2012 roundup: the day's best campaign coverage.
Rick Perry is a big threatRomney and Bachmann – as well as to Barack Obama, writes Josh Kraushaar at the National Journal: "The money line from [Perry's] kickoff speech: 'I’ll work every day to try to make Washington, D.C. as inconsequential in your life as I can.' Those 18 words will define Perry's candidacy, and is a pitch-perfect appeal to a Republican primary and caucus electorate angry at Obama’s policies and a November electorate disenchanted about the lack of jobs and economic growth. If he becomes the nominee, it would also set up an epic general election with two divergent visions of the appropriate role for government in American life. The contest for the GOP nomination, meanwhile, is shaping up to be a compelling affair between Perry and Mitt Romney, the two heavyweights in the GOP field. Romney has run a cautious campaign, focusing more on preparing for a general election than catering to the conservative interests that predominate in Republican primaries." [National Journal]

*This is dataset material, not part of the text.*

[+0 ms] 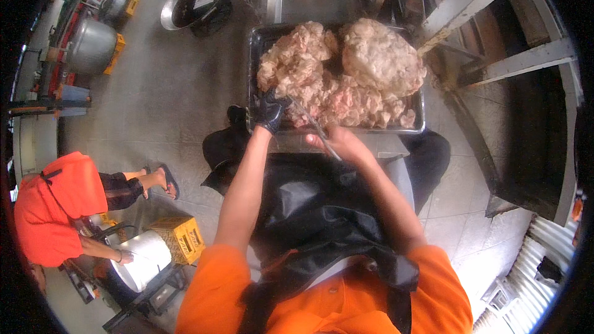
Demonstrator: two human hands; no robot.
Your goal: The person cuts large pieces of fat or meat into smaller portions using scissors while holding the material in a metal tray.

The Wall Street Journal likes Rick Perry better than Michele Bachmann but is holding out for ...? "The fight for the Republican Presidential nomination is finally getting underway in earnest, with Texas Governor Rick Perry bull-riding his way into the race and Michele Bachmann winning Saturday's straw poll in Iowa. Both events show how unsettled the GOP contest still is, as voters search for a candidate who can beat a vulnerable President Obama .... Mr. Perry enters the race with a far more substantial record [than Bachmann], notably 11 years leading one of America's most economically successful states. ... Republicans and independents are desperate to find a candidate who can appeal across the party's disparate factions and offer a vision of how to constrain a runaway government and revive America's once-great private economy. If the current field isn't up to that, perhaps someone still off the field will step in and run. Now would be the time." [Wall Street Journal]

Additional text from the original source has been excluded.